Executive summary
This week, we look at four important issues: :
- Indonesia after the elections: economic policy continuity is necessary but not sufficient. Current defense minister Prabowo Subianto came out ahead in this week’s election. Prabowo pledged continuity (and even selected Joko Widodo's eldest son as his running mate) to secure the tacit backing of the very popular outgoing president. While Jokowi's structural reforms supported productivity and attracted foreign investment, Prabowo will have to do even more to keep Indonesia in the economic champions league of a decoupling world. First, Indonesia’s export market share in the US has increased much less than that of peers such as Vietnam, Thailand or India since 2019. Second, with the world's largest exploited nickel reserves, Indonesia has established itself as a player in global battery and electric vehicle supply chains.

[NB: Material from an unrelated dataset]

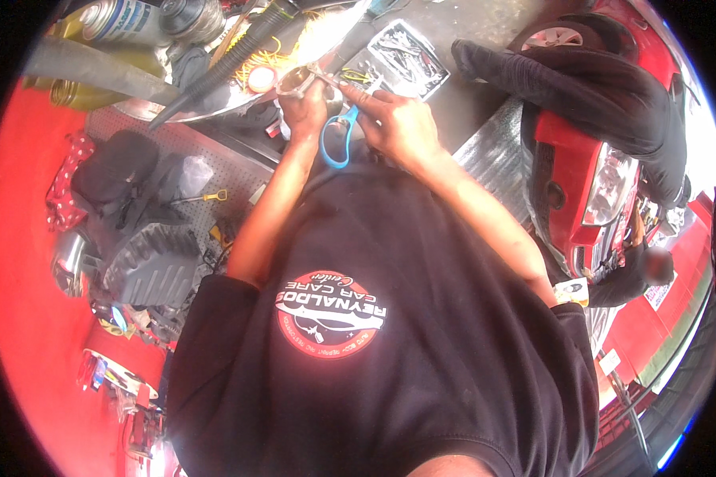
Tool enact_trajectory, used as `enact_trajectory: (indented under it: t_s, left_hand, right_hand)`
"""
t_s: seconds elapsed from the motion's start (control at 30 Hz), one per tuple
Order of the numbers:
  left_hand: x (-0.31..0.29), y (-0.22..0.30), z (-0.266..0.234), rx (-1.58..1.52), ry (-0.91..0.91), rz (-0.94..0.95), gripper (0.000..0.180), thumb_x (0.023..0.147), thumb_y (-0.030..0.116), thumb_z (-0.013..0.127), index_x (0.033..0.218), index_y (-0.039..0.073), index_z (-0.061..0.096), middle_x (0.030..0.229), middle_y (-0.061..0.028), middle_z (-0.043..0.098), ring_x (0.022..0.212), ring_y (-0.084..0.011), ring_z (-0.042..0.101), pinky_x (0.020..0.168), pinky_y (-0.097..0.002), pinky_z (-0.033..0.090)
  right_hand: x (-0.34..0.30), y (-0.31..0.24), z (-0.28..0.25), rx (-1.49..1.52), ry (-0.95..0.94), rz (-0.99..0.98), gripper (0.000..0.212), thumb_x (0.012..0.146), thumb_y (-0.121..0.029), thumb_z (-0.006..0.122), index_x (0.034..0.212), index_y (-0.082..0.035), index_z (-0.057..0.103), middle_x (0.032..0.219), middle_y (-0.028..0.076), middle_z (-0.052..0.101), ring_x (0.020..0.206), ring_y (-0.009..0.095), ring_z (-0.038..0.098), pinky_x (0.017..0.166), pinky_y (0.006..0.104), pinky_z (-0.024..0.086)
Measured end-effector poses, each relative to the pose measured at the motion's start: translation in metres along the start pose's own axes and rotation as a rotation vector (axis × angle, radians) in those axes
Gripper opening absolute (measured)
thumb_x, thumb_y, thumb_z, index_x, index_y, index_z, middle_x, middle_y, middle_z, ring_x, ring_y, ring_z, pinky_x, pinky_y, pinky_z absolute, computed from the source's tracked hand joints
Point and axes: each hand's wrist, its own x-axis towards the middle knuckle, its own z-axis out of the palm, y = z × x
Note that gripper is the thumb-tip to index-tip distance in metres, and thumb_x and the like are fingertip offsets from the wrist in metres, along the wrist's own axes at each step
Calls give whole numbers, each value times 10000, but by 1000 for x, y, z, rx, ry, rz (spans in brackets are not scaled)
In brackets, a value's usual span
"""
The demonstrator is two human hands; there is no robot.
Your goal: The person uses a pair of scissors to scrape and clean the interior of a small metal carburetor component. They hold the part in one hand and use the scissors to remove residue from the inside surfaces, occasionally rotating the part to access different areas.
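Note:
My left hand is closed around a round, brownish ring-shaped part, held up before my chest. My right hand is just beside it, its index finger stretched toward the part. Blue-handled scissors stick out from under the right hand, their large loop pointing back toward my body. The right fingers mostly hide the blades. A thin light-coloured strip or edge lies between the two hands; I cannot make out what it belongs to.
Beyond my hands, a tray of metal tools sits near a work surface with orange cord, a black corrugated hose and a spray can. A red car stands right, a person in dark clothing leaning over it. Left is a black ribbed tub.

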Motion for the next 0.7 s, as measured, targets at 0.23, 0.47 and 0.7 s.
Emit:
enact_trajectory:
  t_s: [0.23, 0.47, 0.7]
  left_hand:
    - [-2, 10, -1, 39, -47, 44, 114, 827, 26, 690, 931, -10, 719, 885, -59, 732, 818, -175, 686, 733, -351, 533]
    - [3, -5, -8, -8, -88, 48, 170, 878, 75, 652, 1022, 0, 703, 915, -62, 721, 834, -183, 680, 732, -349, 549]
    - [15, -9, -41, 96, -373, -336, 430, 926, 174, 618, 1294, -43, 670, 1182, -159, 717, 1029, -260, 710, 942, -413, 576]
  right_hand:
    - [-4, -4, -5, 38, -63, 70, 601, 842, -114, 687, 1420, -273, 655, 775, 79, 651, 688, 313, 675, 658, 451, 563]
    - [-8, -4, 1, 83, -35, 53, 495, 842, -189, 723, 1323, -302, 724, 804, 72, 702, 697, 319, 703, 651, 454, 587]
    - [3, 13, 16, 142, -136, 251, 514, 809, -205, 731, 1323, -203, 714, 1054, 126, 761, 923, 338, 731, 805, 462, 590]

Yet, maintaining and expanding this sweet spot in the transition requires further push and reforms in infrastructure, foreign investment restrictiveness, the labor market, the rule of law and the control of corruption.

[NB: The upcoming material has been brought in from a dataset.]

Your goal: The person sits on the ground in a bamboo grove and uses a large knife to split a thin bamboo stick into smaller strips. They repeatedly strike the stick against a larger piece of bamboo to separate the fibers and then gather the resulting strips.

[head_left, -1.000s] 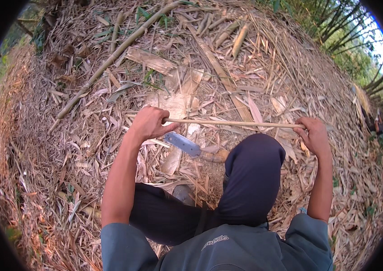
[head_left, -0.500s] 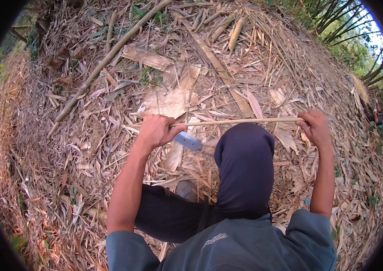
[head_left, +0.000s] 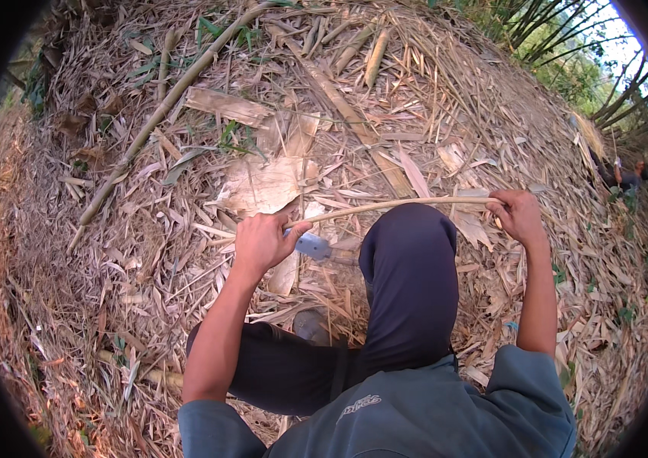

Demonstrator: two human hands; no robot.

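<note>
Two bare hands hold one thin pale bamboo strip (head_left: 400, 204) that arcs over the person's raised knee in dark trousers (head_left: 408, 259). The left hand (head_left: 263, 240) has its grip closed around the strip's near end together with a grey-bladed knife (head_left: 314, 246), whose blade juts out just beside the knee. The right hand (head_left: 518, 215) pinches the strip's far end. All around, dry bamboo leaves and husks (head_left: 263, 183) cover the ground, and a long bamboo pole (head_left: 163, 107) lies well beyond the left hand.
</note>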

- UK ants v. US grasshoppers? Despite strong growth in real disposable incomes in 2023 (ca. +2-4%), and similar benefits from consumer credit (ca. 0.5-0.7pps of contribution to consumer spending growth) in both the US and the UK, US consumers are spending far more than their UK counterparts (+2.2% vs +0.3%). More generous fiscal policy and very positive net interest payments in the US explain part of this difference. More importantly, US household savings declined by -3pps of disposable income in 2023, while they increased by the same amount in the UK. In 2024, we expect around +2% for household consumption growth in the US and +1% in the UK on the back of positive wealth effects.

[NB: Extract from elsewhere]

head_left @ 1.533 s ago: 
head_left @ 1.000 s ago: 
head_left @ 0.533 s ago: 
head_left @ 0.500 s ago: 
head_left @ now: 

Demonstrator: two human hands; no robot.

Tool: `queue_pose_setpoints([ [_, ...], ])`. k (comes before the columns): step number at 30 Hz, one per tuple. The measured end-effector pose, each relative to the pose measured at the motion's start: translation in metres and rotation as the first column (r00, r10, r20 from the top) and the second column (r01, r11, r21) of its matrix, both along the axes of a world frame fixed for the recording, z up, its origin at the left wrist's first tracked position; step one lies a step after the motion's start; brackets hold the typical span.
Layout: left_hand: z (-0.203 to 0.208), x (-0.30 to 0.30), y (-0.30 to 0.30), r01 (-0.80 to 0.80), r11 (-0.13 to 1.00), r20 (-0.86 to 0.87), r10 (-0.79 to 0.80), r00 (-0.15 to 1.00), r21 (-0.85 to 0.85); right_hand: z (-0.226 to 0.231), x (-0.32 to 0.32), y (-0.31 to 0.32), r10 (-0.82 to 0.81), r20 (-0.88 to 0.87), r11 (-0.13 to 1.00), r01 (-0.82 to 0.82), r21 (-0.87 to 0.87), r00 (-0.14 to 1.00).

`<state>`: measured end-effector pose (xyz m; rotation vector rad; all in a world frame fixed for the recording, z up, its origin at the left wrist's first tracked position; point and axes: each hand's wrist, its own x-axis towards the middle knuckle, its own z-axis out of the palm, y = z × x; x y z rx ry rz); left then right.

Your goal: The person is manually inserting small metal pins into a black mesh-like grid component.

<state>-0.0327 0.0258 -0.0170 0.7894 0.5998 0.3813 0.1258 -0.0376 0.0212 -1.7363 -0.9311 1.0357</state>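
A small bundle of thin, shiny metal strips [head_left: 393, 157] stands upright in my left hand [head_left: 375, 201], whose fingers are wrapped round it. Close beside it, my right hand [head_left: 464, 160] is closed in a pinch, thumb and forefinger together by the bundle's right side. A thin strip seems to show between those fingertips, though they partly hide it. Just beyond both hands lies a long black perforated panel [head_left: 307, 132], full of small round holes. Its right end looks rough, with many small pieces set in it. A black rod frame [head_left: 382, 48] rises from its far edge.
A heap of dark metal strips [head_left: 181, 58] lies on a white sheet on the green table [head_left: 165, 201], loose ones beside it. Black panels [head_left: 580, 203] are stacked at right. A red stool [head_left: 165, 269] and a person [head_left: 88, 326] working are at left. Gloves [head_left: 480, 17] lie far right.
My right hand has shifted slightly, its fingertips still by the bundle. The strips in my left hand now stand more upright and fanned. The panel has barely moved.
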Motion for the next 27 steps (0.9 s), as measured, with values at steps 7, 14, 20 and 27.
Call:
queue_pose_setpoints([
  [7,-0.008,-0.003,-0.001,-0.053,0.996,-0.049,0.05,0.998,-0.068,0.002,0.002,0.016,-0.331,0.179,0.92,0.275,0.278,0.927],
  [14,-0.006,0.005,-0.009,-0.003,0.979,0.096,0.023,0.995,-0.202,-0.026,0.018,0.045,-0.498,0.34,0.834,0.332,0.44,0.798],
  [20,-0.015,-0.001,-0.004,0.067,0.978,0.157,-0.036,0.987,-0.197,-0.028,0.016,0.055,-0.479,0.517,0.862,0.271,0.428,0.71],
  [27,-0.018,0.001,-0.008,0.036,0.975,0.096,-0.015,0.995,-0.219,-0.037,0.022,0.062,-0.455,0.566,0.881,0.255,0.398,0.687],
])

- Türkiye: pushing through economic rebalancing. We expect that the tight monetary policy stance will be maintained after the change of central bank governor in early February. As a result, gradual disinflation should set in in the second half of 2024 and the current account deficit should narrow to a more manageable -3% of GDP this year. We forecast real GDP growth to slow down to +3% this year, inflation to moderate to around 30% at end-2024 and the central bank to keep a tight stance with an end-year policy rate of 32.5%. That said, a key risk is that the growth slowdown could prompt policymakers to reverse course too soon and too much, thereby failing to reap the medium-term gains.